Что после сего оставалось Леониду? Терпеть и молчать! Однако ж чего не сильны сделать любовь, дружба и молодость! Мы составили заговор и произвели его удачно в действо. Кто ж эти мы? Леонид, я, Еварест и — Куфий.
В первые недели гетманства Никодимова он умел весьма тонко узнать каждого из чиновников полка своего. Куфий был тогда сотником и имел от роду с небольшим тридцать лет, — а более ничего. Он был здоров, весел, замысловат, отважен; но ты его сам знаешь. Теперь Куфий довольно богат, но тогда был беднее всех в целом полку. Это все не укрылось от внимания Никодимова.
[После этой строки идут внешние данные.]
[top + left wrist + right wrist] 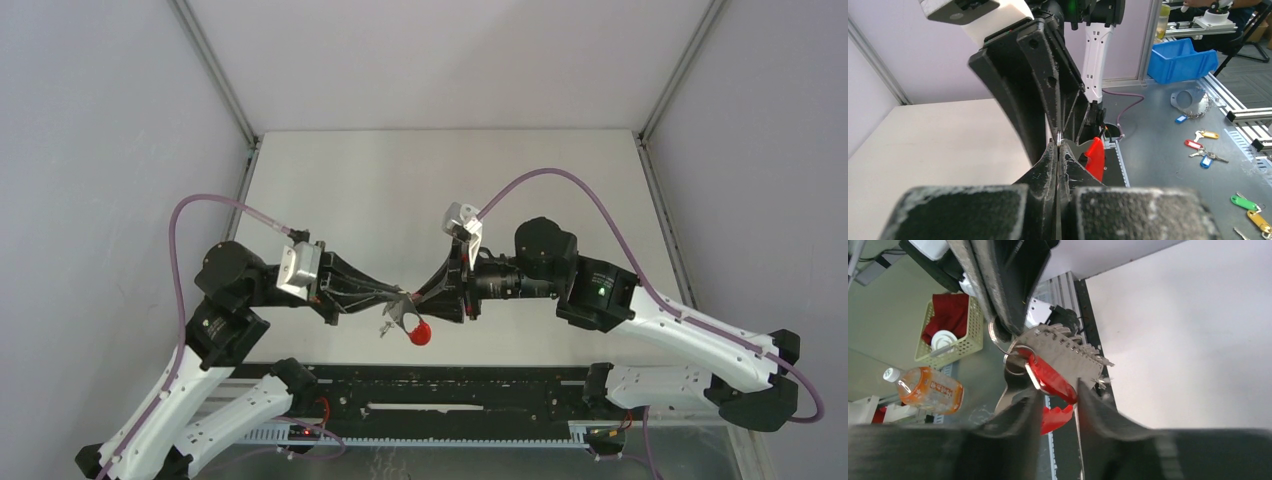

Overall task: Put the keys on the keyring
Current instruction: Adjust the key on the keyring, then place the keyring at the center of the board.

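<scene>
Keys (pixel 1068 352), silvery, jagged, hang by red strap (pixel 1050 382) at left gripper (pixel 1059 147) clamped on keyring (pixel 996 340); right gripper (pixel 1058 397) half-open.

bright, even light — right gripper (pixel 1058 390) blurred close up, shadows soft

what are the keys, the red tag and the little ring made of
The keys: metal, it seems; flat and silvery with a dull sheen and cut teeth along one edge.
The red tag: probably plastic; bright, even colour, glossy, with a pale highlight along its edge.
The keyring: likely thin metal wire, going by its silvery glint, but it is small and partly hidden, so that is less sure.
</scene>
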Robot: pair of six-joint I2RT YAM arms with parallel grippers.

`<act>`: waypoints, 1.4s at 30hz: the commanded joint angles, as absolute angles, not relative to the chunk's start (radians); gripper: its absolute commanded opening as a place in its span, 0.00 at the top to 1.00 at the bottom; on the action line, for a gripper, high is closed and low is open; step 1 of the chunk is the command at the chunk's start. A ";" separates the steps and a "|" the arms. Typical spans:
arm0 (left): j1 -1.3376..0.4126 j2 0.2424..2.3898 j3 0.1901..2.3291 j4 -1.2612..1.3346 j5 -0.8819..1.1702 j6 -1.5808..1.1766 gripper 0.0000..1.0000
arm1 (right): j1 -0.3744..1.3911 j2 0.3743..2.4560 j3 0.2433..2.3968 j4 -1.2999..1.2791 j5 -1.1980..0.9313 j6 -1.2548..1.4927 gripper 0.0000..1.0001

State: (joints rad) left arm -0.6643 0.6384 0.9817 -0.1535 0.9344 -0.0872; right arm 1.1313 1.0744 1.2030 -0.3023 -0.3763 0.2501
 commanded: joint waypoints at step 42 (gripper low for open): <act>-0.662 0.607 0.903 -0.111 0.480 -0.020 1.00 | 1.357 1.048 1.212 -0.263 0.195 0.196 0.00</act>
State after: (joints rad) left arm -0.6643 0.6147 0.9150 -0.1822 0.5285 -0.0238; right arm 1.3327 0.9939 1.2221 -0.3420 0.1307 0.2287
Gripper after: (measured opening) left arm 0.009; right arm 0.997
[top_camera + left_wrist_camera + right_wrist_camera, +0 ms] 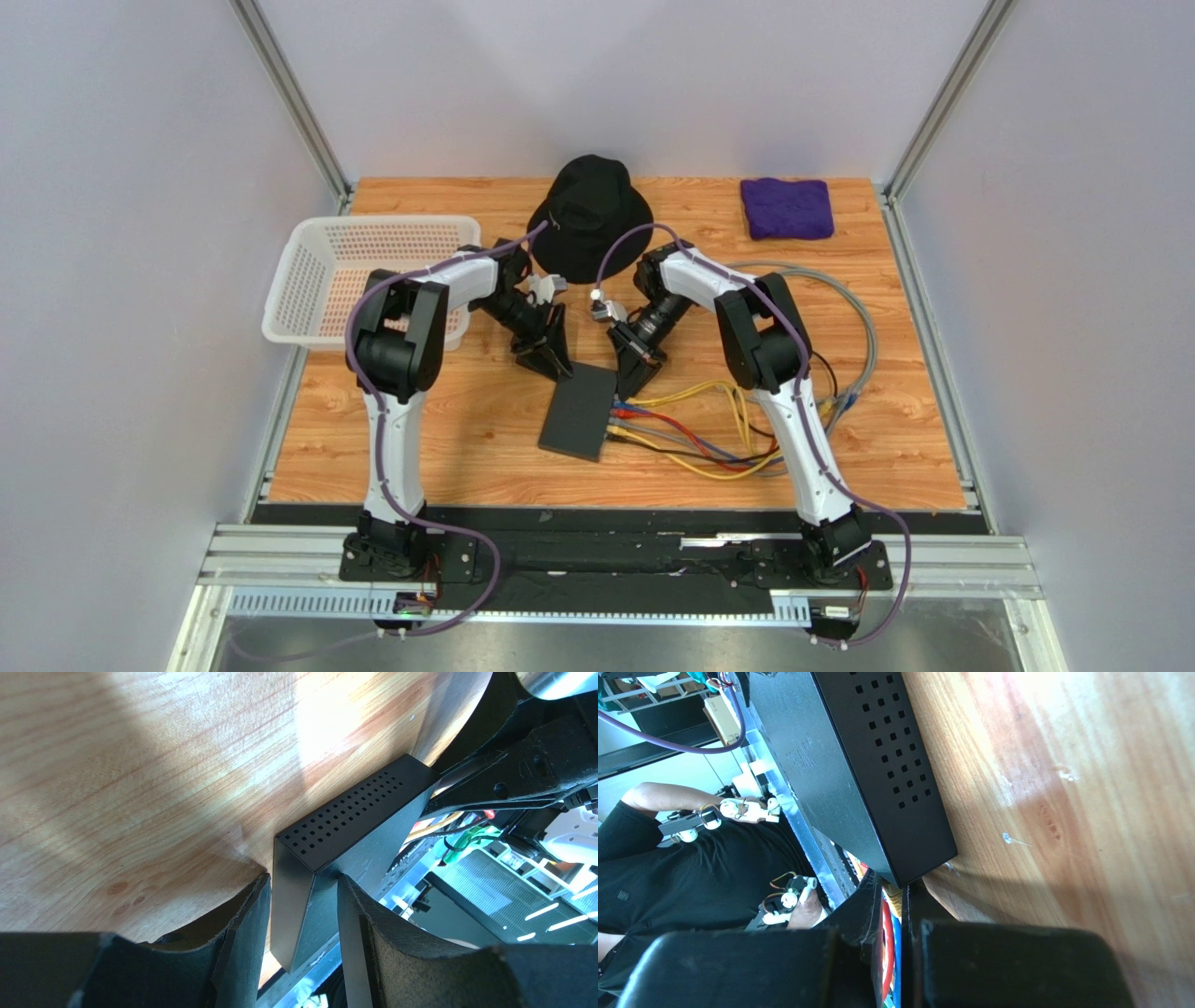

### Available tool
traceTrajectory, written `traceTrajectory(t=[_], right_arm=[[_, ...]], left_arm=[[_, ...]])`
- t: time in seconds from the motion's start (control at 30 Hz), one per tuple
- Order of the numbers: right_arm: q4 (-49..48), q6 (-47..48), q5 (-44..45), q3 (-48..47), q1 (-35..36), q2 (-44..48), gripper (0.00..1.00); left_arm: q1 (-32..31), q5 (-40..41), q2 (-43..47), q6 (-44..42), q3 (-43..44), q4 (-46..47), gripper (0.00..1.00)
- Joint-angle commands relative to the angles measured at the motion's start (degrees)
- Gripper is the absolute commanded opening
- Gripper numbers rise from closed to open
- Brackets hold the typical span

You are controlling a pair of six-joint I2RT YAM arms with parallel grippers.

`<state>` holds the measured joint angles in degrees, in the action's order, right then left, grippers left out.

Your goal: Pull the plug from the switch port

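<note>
The switch point(578, 415) is a flat matte-black box lying on the wooden table between my arms. Yellow, red and blue cables point(697, 434) run out of its right edge. My left gripper point(551, 359) is closed over the switch's far left corner; in the left wrist view point(303, 882) its fingers press on either side of the switch point(351, 812). My right gripper point(630, 375) is at the switch's far right corner point(864, 763). Its fingers point(895, 885) are nearly together around a yellow plug point(895, 897) at the switch's edge, with red and blue cables behind it.
A black bucket hat point(592, 210) lies just behind both grippers. A white basket point(368, 273) stands at the far left and a purple cloth point(787, 206) at the far right. A grey cable point(859, 329) loops on the table right of my right arm.
</note>
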<state>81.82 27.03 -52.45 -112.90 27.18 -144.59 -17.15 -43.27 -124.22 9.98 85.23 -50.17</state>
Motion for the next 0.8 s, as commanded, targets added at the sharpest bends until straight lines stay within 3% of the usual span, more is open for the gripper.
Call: traceTrajectory(t=[0.0,0.07,0.23,0.5,0.63,0.77], right_arm=[[1.32,4.00,13.34,1.81,-0.63,-3.76,0.00],[1.59,3.30,10.09,1.46,-1.16,-3.77,0.00],[-0.17,2.77,12.28,1.45,-2.56,-1.22,0.00],[-4.20,2.68,10.16,0.49,-7.31,15.62,0.00],[-12.37,-0.48,21.91,3.21,-8.98,21.18,0.00],[-15.99,-3.12,34.23,2.07,-12.23,20.41,0.00]], left_arm=[[-0.08,6.09,-3.04,-2.07,0.29,2.01,0.49],[-0.08,6.09,-3.22,-2.07,0.37,1.83,0.49],[0.01,5.91,-3.57,-2.16,0.90,1.39,0.49],[0.80,6.18,-2.95,-3.03,3.36,0.87,0.49],[0.97,6.26,-2.87,-3.12,3.89,1.22,0.49],[1.50,6.61,-2.78,-3.39,5.21,1.04,0.49]])
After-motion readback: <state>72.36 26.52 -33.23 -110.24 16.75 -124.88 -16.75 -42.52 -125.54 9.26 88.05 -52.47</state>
Он сделал предложение; оно принято безотговорочно, и в скором времени сотник Куфий сделался начальником придворных шутов и скоморохов. Его одели богато, отвели для житья покои во дворце, кормили и поили хорошо; чего ж больше для голодного бесприютного Куфия? Наедине говорил он с Никодимом как человек самый рассудительный, справедливый, преданный пользам своего повелителя; в обществе — под видом шутки — он, указывая на какого-нибудь полковника или старшину, описывал их распутства, лихоимства, хищничества, бесчеловечия. Все смеялись, даже сам гетман; но это не мешало ему послать тайно нарочного осведомиться о справедливости извета Куфиева, находили оный основательным, и виноватые бывали наказаны. Это имело следствием, что всякий начальник, боясь языка Куфиева, боялся делать несправедливости, и преступления, если не истребились, по крайней мере умалились. Куфия дарил гетман, дарили придворные, дарили приезжие, и он начал обогащаться. На сего-то мудреца возложено было исполнение нашего замысла, которое и началось следующим образом.
Куфий стал представляться страстно влюбленным в Филониду и по времени объявлял ей любовь по-своему. Вместо томных взглядов, тяжелых вздохов и прочих примет любовных Куфий, при свидании с своею Дульцинеею, наступал ей на ноги, щипал за руки, трепал по плечу и, глядя ей в лицо, ласково шевелил усами. Устарелая красавица смеялась от чистого сердца, делала ему ловкие тычки по носу, ерошила чуб, и, словом, каков был вызов, таков и ответ, а дело своим чередом шло далее и далее, и Куфий добрался до того, что, давши любовнице легонький щелчок сзади, когда она оборачивалась, мгновенно хватал ее за уши и целовал в губы. Такие несомненные знаки любви обыкновенно награждаемы бывали пощечинами; но сия малость храброго Куфия нимало не смущала. Он начал закрадываться на женскую половину, что для всякого другого было бы непростительно, да и невозможно, ибо входы охраняемы были стражею; но как Куфия велено пропускать в покои самого даже гетмана во всякое время, то из сего заключено, что он везде бродить может, и его нигде не задерживали. Посещая свою любовницу временно и безвременно, он иногда находил ее не совсем в порядке; она сердилась, прочие женщины смеялись, после чего и она, также смеючись, выталкивала его вон, а он убегал в другую девичью и, дав ей время исправить такой или другой беспорядок, опять являлся и производил общий хохот. Словом, в скором времени при появлении Куфия ни одна из женщин не приходила уже в смущение, хотя бы он застал ее в постеле, и, считая его каким-то амфибией, всякая исправляла свои нужды, как бы там, кроме женщин, никого не было.